WHAT IS NEEDED
Your task is to find every line of the listing that includes "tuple" and copy it.

AVAILABLE RECORDS
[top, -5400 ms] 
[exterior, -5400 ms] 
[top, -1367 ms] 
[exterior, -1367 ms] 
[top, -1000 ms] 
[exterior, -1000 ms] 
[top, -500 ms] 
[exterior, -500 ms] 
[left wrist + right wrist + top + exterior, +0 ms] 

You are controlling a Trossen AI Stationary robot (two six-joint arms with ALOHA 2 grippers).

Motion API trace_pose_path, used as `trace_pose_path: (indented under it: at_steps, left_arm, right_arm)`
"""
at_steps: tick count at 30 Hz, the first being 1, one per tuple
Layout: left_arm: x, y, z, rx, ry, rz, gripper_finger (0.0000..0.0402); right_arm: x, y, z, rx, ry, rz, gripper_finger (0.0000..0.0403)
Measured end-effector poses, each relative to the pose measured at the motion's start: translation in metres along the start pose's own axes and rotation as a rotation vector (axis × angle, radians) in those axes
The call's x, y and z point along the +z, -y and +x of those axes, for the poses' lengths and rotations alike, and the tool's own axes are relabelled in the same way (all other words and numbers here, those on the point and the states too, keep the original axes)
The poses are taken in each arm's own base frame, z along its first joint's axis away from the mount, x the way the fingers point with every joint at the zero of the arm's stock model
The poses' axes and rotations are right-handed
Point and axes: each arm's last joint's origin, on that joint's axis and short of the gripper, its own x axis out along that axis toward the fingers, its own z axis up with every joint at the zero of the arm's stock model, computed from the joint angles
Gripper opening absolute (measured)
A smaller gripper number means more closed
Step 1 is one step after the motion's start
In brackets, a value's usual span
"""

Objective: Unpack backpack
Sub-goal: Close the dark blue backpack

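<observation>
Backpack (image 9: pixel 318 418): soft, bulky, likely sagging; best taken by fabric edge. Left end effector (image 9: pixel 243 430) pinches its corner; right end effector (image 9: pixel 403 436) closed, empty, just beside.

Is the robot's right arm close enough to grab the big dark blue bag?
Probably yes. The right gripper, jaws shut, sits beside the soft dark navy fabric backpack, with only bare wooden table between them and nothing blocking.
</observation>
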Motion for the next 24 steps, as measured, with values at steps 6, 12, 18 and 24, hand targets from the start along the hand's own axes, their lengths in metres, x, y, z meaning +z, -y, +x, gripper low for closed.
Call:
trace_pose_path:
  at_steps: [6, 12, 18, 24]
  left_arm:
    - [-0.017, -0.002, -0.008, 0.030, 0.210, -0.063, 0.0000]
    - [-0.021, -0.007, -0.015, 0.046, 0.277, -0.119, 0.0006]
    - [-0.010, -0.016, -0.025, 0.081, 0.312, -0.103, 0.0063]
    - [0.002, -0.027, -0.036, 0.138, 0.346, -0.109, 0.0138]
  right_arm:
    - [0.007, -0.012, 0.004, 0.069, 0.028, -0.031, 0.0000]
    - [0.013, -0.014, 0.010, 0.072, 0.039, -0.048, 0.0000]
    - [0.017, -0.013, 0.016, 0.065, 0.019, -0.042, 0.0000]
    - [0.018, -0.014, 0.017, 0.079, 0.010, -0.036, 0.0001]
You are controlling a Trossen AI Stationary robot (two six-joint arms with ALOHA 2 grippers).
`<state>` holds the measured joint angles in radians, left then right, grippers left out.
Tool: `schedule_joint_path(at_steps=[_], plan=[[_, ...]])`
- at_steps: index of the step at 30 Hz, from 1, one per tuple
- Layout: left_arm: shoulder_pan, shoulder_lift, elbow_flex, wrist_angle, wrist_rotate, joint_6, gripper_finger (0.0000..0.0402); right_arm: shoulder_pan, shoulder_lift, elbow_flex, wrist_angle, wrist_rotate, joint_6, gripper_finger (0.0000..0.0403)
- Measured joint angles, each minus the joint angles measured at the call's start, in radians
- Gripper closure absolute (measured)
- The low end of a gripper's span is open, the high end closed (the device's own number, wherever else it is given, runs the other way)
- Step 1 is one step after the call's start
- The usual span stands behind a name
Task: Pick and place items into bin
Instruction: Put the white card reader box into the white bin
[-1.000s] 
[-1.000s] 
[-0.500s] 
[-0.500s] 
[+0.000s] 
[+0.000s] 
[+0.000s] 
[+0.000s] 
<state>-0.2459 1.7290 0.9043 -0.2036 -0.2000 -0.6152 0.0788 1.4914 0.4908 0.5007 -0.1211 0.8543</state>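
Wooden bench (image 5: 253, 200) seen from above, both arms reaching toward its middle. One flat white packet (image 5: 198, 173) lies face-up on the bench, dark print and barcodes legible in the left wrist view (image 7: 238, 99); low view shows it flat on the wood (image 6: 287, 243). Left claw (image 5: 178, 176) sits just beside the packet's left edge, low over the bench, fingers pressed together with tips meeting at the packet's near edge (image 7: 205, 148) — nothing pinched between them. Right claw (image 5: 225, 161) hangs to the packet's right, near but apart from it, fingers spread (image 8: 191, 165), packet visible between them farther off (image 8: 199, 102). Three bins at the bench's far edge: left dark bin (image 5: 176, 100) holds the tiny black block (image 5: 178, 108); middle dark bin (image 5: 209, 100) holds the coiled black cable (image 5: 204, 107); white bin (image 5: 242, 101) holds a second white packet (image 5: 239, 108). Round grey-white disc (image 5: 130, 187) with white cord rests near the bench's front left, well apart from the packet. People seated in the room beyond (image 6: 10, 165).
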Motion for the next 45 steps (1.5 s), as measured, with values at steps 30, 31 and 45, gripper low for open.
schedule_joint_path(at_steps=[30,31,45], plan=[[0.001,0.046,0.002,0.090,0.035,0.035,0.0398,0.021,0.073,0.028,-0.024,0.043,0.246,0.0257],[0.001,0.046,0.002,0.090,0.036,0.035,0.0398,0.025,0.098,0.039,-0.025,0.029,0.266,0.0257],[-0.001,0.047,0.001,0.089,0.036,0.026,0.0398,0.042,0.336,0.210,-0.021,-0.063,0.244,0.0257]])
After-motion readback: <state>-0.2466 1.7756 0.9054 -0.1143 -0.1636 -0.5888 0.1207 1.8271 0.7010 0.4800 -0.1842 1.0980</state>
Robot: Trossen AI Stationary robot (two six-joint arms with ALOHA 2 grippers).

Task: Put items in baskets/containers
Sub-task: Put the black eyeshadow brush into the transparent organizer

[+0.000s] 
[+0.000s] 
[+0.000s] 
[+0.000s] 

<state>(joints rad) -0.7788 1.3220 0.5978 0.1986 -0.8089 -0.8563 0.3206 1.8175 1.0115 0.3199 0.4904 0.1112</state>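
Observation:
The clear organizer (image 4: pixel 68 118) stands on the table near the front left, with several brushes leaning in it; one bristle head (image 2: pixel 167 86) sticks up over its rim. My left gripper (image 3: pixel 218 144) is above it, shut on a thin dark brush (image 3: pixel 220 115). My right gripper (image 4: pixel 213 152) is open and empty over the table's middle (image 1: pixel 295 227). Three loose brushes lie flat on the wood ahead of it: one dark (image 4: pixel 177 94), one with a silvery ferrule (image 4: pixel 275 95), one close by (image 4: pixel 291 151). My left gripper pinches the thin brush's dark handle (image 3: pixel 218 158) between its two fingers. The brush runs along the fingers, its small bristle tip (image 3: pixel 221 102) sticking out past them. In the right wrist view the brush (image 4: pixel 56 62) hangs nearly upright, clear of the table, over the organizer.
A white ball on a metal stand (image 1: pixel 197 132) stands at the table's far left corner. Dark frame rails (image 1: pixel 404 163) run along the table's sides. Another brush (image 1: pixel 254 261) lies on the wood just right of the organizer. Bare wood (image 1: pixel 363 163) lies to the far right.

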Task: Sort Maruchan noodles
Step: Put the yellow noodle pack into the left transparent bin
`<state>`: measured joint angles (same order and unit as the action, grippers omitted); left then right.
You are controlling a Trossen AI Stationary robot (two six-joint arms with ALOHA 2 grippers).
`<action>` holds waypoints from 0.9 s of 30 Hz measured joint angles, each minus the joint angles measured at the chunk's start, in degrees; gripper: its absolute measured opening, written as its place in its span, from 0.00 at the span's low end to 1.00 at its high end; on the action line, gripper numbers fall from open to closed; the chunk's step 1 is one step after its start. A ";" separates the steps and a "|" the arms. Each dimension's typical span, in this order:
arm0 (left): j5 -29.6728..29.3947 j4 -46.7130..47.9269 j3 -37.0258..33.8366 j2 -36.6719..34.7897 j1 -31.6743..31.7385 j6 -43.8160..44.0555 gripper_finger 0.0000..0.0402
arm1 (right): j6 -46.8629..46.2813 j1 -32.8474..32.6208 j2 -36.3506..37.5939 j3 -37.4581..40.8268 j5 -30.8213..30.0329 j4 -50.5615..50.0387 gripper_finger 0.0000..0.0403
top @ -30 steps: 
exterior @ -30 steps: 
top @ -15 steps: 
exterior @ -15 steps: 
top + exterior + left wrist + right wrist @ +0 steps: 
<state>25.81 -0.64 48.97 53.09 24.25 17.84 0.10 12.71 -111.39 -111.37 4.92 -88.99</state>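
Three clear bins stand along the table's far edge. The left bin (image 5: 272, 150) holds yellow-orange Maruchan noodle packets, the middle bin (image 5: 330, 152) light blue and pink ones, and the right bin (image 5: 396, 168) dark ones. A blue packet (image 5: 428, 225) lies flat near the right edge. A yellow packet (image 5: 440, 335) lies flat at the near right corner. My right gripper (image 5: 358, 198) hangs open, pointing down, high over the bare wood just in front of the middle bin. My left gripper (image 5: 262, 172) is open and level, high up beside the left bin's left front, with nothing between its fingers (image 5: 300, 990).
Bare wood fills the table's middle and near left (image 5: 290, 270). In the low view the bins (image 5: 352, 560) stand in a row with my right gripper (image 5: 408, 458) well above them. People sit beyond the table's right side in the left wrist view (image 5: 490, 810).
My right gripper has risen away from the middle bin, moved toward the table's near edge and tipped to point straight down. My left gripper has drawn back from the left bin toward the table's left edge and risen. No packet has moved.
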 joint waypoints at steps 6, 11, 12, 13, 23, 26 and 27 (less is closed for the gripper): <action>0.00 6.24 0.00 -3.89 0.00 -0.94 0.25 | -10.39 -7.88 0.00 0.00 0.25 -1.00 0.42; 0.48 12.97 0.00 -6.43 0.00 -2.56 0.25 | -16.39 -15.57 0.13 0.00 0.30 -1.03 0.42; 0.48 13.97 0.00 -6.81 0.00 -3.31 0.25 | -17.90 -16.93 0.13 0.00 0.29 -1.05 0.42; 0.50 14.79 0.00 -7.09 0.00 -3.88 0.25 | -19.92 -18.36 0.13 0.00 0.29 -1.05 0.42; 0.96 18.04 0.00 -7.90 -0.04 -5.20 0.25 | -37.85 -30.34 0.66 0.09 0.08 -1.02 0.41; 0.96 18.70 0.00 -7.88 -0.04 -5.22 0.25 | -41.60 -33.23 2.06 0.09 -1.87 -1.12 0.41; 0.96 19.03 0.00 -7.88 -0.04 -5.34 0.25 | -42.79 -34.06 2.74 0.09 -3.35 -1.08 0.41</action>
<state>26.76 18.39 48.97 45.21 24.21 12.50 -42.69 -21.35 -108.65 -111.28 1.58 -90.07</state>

OUTPUT FOR THIS TASK
at_steps: tick count at 30 Hz, the first being 1, one per tuple
- at_steps: index of the step at 30 Hz, from 1, one per tuple

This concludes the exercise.